● **WHAT THE EXERCISE ASKS**
Repeat the lines below exactly as written, please, from the line with "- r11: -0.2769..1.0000" to the line with "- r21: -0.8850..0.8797", both lines included, and no others.

[Data records]

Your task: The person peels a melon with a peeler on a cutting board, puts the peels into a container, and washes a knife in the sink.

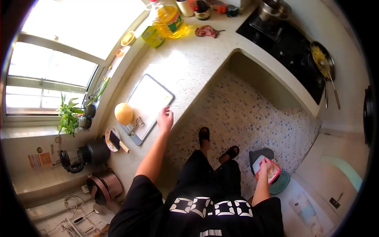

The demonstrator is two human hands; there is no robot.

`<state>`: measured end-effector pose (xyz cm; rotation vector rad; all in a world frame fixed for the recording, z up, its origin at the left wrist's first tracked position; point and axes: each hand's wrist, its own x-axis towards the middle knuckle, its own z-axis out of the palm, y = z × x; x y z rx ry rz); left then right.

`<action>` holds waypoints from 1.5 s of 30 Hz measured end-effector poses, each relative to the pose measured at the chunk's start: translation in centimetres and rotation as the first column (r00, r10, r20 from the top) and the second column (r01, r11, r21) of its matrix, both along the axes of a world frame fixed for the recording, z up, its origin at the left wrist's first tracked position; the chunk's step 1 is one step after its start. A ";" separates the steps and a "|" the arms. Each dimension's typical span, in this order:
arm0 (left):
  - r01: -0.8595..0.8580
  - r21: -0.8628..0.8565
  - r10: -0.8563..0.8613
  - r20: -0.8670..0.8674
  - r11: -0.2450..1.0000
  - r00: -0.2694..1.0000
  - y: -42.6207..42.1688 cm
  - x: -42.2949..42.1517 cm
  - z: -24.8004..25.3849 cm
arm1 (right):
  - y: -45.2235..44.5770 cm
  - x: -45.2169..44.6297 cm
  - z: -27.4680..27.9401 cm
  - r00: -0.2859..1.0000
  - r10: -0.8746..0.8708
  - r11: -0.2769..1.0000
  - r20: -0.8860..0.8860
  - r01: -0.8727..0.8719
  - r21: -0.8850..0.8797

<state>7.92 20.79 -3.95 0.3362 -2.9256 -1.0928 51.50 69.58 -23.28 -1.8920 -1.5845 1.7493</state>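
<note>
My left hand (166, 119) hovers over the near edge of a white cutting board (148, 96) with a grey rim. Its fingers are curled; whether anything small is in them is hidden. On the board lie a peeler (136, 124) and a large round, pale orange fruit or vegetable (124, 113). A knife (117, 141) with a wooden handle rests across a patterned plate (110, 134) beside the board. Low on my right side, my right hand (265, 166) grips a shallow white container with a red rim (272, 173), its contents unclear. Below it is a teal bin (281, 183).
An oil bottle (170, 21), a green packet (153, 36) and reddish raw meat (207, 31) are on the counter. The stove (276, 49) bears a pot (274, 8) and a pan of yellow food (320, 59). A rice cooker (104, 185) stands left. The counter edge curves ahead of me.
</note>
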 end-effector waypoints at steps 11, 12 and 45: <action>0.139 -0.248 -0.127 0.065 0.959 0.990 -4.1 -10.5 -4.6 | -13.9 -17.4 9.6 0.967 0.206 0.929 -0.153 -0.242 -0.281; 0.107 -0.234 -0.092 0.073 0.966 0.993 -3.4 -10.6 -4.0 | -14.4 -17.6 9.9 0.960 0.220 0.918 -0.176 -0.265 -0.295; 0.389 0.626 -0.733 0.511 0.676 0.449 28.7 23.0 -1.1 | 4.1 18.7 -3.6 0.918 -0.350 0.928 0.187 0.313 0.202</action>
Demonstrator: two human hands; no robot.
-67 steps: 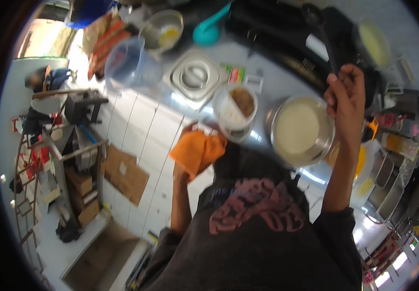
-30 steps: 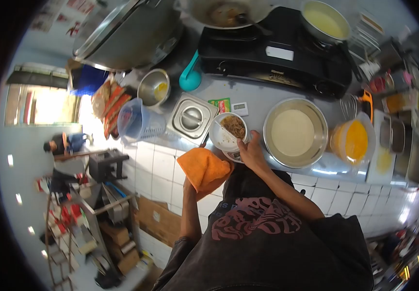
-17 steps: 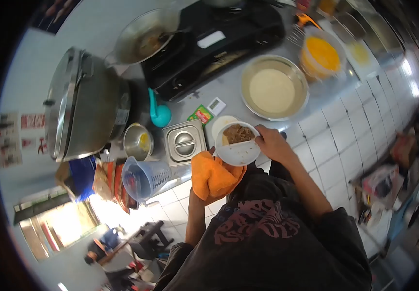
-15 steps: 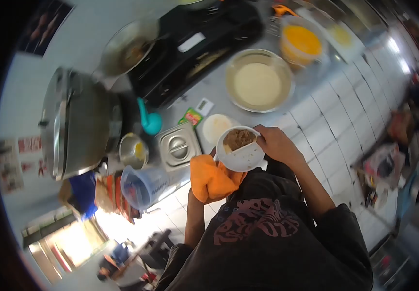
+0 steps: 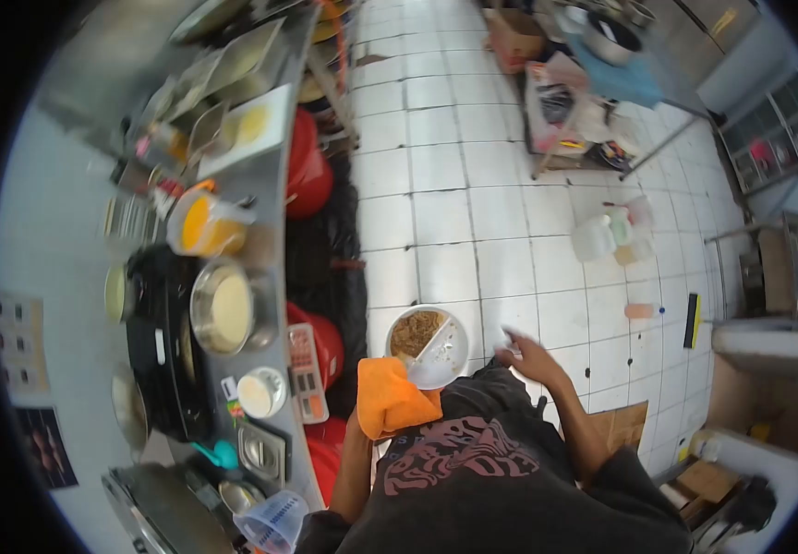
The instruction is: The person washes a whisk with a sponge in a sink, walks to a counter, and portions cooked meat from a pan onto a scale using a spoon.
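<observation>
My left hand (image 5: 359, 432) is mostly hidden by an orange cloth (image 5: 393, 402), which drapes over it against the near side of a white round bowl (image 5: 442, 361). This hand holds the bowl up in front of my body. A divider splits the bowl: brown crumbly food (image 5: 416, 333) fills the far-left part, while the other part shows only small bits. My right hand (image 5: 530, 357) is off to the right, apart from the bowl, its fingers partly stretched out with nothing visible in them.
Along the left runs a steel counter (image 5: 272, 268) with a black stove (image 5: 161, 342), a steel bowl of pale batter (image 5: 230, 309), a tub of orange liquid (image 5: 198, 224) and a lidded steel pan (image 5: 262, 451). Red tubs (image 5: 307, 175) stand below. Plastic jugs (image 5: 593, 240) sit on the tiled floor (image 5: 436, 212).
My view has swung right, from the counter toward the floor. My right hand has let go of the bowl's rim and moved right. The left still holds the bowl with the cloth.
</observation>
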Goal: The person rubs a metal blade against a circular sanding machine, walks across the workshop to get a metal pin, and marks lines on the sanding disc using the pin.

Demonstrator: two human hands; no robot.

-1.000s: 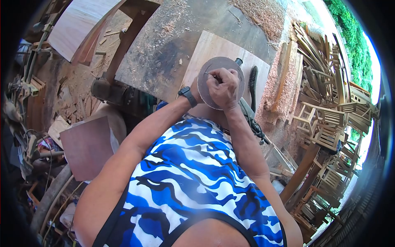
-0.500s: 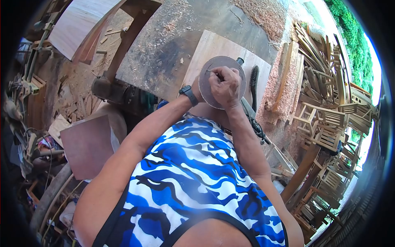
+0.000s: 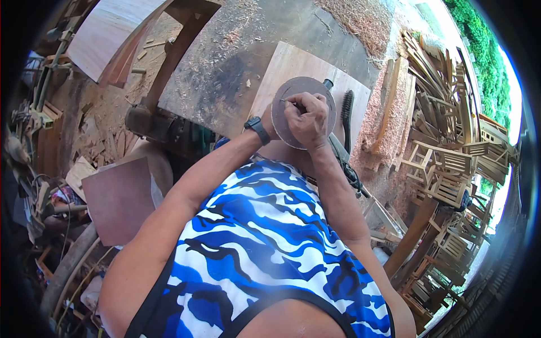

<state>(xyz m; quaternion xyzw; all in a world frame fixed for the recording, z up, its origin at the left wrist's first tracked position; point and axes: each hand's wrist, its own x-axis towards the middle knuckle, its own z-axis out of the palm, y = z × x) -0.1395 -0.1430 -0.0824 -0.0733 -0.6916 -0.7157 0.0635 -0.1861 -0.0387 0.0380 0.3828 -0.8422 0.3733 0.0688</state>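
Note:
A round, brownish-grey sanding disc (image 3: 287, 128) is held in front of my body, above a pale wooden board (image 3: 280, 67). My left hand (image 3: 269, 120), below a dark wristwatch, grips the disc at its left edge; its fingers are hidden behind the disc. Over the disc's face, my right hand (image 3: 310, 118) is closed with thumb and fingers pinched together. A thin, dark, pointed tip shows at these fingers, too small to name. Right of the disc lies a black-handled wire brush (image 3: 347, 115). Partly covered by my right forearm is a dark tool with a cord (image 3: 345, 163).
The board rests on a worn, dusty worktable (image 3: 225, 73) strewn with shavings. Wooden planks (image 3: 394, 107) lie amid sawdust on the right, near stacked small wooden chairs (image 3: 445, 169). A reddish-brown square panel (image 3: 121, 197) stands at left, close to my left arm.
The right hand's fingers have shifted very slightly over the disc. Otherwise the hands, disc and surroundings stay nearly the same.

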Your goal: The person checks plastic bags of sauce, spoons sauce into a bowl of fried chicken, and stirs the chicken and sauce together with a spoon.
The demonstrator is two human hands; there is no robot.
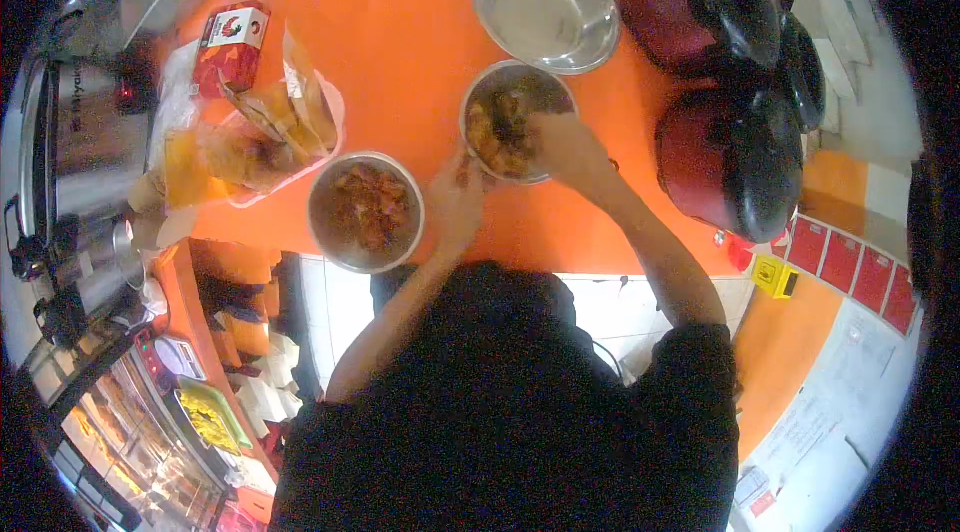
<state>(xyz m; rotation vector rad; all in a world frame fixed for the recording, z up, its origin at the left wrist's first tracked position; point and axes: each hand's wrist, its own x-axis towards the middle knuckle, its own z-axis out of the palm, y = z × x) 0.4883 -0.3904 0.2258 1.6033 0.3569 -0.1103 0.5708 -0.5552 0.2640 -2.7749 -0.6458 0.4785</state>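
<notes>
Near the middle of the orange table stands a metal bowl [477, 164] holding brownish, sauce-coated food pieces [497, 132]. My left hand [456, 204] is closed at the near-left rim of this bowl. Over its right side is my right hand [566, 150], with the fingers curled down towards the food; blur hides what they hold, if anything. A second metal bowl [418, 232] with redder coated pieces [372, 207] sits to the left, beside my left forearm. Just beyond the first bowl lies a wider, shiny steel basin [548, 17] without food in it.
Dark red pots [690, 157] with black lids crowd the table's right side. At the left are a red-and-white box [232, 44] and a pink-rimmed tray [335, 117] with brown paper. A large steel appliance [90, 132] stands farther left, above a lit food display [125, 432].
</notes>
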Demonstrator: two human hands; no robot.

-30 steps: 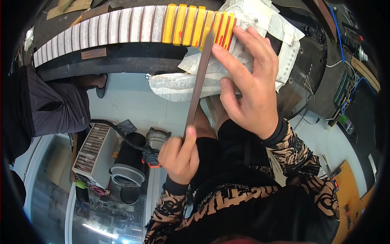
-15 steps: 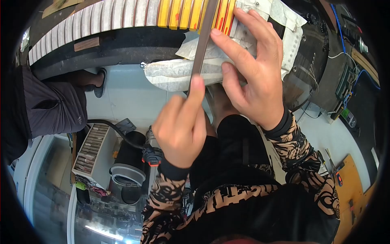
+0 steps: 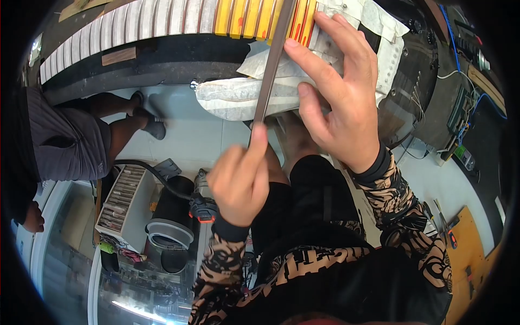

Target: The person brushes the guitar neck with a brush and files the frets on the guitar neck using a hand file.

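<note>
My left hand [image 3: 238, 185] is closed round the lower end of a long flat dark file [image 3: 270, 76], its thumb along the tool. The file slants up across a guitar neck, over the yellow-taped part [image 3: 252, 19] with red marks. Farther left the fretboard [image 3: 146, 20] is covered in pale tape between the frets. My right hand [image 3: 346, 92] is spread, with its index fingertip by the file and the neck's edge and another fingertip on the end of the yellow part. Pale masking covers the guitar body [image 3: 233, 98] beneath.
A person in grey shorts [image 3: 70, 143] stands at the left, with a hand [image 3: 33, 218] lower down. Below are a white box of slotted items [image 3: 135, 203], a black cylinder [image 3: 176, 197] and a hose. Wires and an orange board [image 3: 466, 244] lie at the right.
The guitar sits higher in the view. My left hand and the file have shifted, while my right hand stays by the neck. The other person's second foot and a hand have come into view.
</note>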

● **TASK RESPONSE**
  - r11: -0.2769..1.0000
  - r20: -0.8860..0.8860
  - r01: -0.8727..0.8719
  - r21: -0.8850..0.8797

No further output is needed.